С вагоном попроще проблем у Виктора Дарьевича было меньше всего: дорогие купе — это, конечно, удобно, там пепельницы есть, но совершенно ведь необязательно. Как и большие деньги в принципе.
Деньги нужны на Медкорпус (на аппаратуру, материалы, зарплаты), а всё остальное — мелочи. Приятные и бестолковые.
Виктор Дарьевич видел людей, которые работают за деньги и ради денег, и очень им удивлялся.
Он, конечно, любил хорошие сигареты и хороший чай (и то, и другое — индокитайский сбор, обязательно июньский, из молодых верхних листьев, импорт, редкий товар), но прекрасно помнил, как обходиться без излишеств.
Сразу после отряда Виктор Дарьевич пошёл в училище (в любой институт или университет всё равно можно только через два года, с семнадцати). Какие-то средства от государства получают все, даже те, кто не работает и не учится (а до Революции, говорят, часто шли учиться за стипендию и жильё). И средств этих вполне достаточно для жизни, но Виктора Дарьевича уже тогда интересовала не жизнь, а наука.
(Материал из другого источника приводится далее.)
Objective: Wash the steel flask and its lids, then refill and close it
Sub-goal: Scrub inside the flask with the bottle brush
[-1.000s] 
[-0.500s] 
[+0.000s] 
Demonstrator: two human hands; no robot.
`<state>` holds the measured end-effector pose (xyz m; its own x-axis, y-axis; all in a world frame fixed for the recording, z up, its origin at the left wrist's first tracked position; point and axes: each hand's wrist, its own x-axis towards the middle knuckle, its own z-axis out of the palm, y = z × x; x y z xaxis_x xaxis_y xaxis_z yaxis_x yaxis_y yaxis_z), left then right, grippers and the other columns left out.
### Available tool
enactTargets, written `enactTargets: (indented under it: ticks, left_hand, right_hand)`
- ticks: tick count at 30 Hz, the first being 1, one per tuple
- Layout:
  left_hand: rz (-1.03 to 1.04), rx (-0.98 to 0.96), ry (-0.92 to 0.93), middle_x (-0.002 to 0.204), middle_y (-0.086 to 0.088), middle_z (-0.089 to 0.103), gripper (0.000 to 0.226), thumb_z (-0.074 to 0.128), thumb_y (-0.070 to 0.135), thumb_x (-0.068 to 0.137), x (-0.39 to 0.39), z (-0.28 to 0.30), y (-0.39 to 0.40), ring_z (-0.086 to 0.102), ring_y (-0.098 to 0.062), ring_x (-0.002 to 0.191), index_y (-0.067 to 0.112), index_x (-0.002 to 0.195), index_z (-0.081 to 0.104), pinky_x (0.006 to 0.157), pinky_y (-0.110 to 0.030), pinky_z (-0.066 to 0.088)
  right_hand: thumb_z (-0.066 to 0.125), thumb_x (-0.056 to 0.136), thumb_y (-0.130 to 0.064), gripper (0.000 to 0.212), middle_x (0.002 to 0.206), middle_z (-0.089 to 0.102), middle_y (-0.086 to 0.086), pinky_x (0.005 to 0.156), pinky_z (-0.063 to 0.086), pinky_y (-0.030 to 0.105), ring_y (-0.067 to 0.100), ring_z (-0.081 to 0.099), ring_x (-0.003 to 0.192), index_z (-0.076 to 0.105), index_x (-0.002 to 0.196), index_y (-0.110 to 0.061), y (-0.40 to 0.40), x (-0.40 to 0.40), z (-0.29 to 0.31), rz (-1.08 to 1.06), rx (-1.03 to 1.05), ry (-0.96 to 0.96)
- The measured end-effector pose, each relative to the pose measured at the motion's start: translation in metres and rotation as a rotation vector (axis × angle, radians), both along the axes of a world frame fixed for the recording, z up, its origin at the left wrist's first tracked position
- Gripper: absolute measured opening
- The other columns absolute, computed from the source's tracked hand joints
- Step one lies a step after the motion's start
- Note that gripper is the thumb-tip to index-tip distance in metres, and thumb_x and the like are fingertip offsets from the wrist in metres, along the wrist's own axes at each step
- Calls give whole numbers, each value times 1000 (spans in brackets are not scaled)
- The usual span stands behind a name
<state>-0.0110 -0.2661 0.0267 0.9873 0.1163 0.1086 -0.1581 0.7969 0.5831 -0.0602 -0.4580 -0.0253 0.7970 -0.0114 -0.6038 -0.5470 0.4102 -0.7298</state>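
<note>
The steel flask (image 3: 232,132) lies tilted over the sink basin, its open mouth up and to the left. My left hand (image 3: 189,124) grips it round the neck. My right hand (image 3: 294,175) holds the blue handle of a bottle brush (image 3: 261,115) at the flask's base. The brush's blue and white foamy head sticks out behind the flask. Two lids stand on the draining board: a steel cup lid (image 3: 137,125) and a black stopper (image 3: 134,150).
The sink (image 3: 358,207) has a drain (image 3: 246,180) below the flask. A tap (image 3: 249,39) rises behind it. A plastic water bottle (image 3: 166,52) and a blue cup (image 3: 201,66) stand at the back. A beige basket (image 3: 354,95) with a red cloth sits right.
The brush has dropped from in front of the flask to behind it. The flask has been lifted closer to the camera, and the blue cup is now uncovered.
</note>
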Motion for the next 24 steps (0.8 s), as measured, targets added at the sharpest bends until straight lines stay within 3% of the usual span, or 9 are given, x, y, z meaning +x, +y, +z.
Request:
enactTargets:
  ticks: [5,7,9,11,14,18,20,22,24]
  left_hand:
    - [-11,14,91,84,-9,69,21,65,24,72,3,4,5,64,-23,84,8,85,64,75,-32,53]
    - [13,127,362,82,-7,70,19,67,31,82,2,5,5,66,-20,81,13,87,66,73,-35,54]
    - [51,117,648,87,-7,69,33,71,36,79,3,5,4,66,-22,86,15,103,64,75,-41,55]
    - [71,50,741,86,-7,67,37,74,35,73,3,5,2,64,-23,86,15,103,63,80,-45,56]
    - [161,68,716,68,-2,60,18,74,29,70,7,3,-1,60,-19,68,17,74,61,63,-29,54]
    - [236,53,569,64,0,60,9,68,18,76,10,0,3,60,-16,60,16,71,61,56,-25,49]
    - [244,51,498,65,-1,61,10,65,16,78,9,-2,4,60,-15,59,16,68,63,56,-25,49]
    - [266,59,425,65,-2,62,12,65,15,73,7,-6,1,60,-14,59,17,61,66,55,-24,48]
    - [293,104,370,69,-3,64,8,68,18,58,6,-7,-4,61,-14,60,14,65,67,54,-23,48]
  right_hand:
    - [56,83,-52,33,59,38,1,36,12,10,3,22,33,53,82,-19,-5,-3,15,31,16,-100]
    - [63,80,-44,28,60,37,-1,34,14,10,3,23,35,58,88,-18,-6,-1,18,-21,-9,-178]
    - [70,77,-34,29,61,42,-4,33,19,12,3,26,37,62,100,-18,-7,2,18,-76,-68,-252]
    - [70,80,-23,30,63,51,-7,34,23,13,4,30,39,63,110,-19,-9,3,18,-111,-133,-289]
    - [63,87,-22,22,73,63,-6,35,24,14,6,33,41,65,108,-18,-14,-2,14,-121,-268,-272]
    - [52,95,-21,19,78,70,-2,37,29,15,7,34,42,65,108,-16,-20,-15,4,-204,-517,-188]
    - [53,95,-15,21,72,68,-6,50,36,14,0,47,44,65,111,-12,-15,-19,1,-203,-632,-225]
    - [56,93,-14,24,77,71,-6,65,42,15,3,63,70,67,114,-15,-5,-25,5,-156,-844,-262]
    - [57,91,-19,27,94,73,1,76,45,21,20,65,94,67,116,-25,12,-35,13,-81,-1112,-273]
Например, интересно добыть дорогостоящих препаратов (часто наркотических, а то и просто наркоты), накачать кого-нибудь из приятелей и следить за изменениями как физиологического, так и психического характера.
После училища Виктор Дарьевич пошёл санитаром в больницу и студентом не-первого курса на медфак (выбил себе как-то экзамены), и запросы его более чем возросли.
Он столько всего заказывал из-за границы через знающих людей, что питался раз в два дня и у сокурсников, одевался с чужого плеча, разрешал себе выкурить сигарету целиком, не экономя, только после того, как закончит опыт или статью, — и вообще сидел по уши в фантастических каких-то долгах, с которыми вовсе не догадывался, как потом развязаться.
До тех пор, пока за полгода до получения медфаковского диплома не стал вдруг головой Медицинской гэбни.
Его студенческие работы подкинул тогдашней Медицинской гэбне (без Рыжова, Камерного и Курлаева — даже вспоминать странно) один из преподавателей, когда-то работавший в Когнитивной Части.
Просто так, потому что счёл уместным.